Após acordo que possibilitou a aprovação da medida na comissão especial no último dia 29, parlamentares estavam confiantes na aprovação do texto na Câmara. No entanto, o governo alega não ter participado do entendimento e não aceita as alterações propostas. Diante da posição do Executivo, deputados da oposição afirmam que irão obstruir a votação da MP até que se chegue a um novo entendimento. O deputado Ronaldo Caiado, do DEM goiano, assegura que seu partido não irá votar .

O PP tem a mesma posição.

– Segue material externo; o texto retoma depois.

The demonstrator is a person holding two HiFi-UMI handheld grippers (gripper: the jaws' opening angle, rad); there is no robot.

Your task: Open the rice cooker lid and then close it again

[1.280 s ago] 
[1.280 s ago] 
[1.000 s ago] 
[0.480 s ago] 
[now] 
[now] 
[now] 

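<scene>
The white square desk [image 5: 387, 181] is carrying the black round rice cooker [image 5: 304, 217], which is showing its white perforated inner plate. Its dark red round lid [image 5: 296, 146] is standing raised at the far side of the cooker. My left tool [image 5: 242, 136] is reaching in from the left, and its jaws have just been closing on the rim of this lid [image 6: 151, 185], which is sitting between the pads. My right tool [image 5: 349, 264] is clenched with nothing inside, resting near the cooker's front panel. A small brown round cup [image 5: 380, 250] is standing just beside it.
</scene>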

O deputado Luis Carlos Heinze (PP-RS) afirmou que os deputados só votarão o texto se houver a garantia de que a Presidente Dilma Rousseff não vetará pois foi feito um acordo em cima do texto, por unanimidade  e agora aparecem com esse “puxa e afrouxa”.

Já a ministra de Relações Institucionais da Presidência da República, Ideli Salvatti, garante que o governo sempre deixou claro que não concordava com as mudanças apresentadas na comissão especial.

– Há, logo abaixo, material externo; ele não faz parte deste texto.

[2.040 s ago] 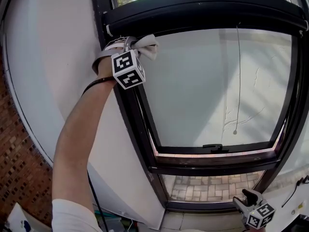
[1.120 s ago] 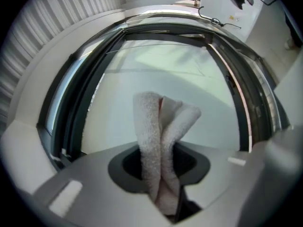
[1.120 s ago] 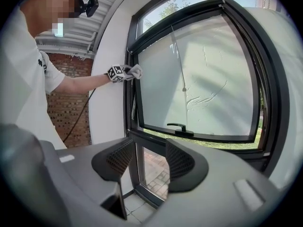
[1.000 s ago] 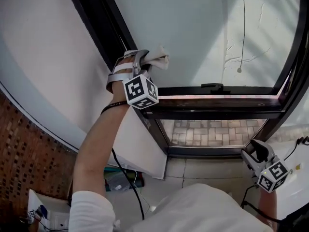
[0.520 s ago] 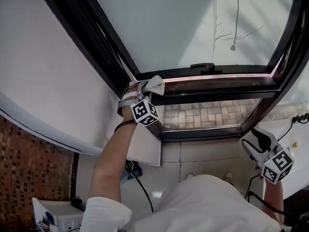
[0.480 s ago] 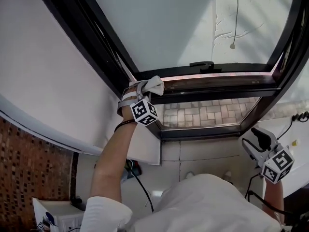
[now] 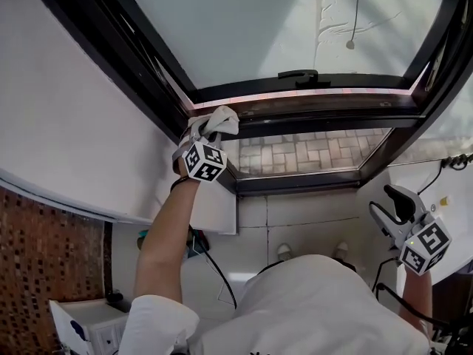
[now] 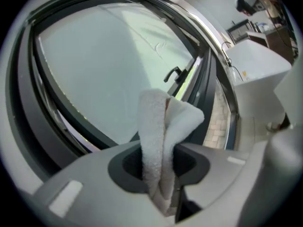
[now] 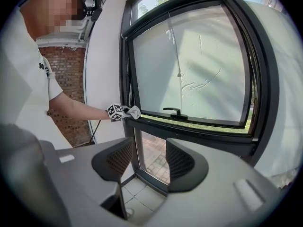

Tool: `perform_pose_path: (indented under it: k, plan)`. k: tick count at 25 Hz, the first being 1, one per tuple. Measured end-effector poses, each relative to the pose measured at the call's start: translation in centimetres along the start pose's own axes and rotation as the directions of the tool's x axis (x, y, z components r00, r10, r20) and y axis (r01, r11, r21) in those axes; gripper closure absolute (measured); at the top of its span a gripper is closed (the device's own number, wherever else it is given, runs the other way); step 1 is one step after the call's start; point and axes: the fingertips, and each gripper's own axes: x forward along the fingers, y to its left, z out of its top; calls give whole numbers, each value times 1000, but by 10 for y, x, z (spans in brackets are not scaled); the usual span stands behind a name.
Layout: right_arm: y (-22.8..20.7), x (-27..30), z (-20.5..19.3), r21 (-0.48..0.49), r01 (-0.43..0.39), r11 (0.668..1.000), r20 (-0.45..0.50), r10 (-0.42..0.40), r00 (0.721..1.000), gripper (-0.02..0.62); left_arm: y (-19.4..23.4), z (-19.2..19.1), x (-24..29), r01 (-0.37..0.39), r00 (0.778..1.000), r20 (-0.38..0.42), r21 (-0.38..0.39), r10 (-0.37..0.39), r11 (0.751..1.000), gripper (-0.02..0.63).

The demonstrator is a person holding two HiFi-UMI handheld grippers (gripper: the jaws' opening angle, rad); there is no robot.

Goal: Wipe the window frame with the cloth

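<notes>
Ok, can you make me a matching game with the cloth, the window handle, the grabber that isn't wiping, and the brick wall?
Things:
1. cloth
2. right gripper
3. window handle
4. brick wall

Descriptions:
A. black, sitting on the window frame
B. reddish brown, low on the left
C. white, pinched in the left gripper
D. jaws apart, holding nothing

Pairs: 1-C, 2-D, 3-A, 4-B
</notes>
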Motion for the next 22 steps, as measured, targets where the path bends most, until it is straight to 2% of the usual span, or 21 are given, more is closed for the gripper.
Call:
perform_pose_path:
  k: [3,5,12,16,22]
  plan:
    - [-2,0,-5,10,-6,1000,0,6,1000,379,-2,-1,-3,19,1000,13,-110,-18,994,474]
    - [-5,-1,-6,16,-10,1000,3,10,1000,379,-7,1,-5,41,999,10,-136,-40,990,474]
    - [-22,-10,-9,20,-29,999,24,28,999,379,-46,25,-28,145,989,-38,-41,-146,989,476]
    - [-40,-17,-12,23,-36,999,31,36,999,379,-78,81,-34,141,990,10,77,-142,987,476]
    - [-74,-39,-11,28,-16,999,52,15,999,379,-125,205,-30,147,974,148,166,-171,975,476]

Na comissão, os parlamentares reduziram a extensão das faixas de mata ciliar a serem reconstituídas. Para propriedades com mais de 15 módulos fiscais, o texto acordado prevê que a recomposição será definida no plano de recuperação ambiental, feito pelos estados, e terá entre 20 e 100 metros de largura. O texto original da medida provisória estabelece que as faixas de vegetação nativa devem ter metade da largura do rio, com extensão entre 30 e 100 metros. Em propriedades com área entre 4 e 15 módulos fiscais deverá ser reconstituída faixa de 15 metros de vegetação nativa nos rios com até 10 metros de largura, conforme a proposta aprovada. O texto do Executivo prevê recomposição de 20 metros para esses rios de até 10 metros em propriedades que tenham entre 4 e 10 módulos.

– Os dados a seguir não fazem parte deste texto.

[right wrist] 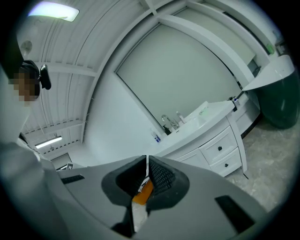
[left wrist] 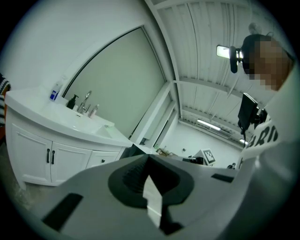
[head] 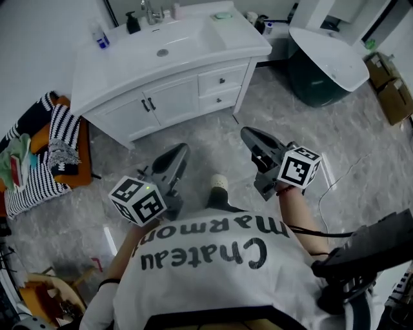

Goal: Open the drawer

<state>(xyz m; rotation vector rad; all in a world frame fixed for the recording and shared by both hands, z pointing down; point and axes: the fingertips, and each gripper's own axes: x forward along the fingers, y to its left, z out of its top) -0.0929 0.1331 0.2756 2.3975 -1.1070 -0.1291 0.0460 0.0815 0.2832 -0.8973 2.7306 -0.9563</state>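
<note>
Two small white drawers [head: 222,80] sit stacked at the right end of the white bathroom vanity cabinet [head: 173,102], both pushed in flush and well apart from either tool. On the left gripper [head: 180,149] the jaws are pressed together on nothing, and the right gripper [head: 248,132] is the same, closed and empty. Both hang over the grey marble-look floor [head: 213,138]. Above the drawers is a white sink top [head: 116,59] with a chrome tap [head: 151,11], and a striped black-and-white cloth [head: 61,138] lies off to the left. Drawer fronts face the person, long side running along the cabinet front
</note>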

Luiz Carlos Heinze argumenta  que querem limitar até as sangas, lá no sul ou grotas, no Nordeste.Nós achamos que as sangas devem ser excluídas. Só na Metade Sul do Rio Grande existem 50 mil. Além dos  açudes, existem mais de 100 mil bebedouros para gado.

Só votaremos se tivermos a garantia do palácio do Planalto que o texto não será vetado.

Mesmo diante do impasse, o presidente da Câmara, Marco Maia, afirma que continuará as negociações para tentar votar a MP nesta quarta-feira, quando entra na pauta do Plenário. Para o presidente, a proposta do Executivo é melhor, mas considera que o texto da comissão especial pode ser uma opção para se chegar a um consenso.

Caso não seja aprovada no Congresso até o dia 6 de outubro, a medida provisória perde a validade. Com isso, vários pontos do novo código vetados pela presidenta Dilma Rousseff ficariam sem previsão legal.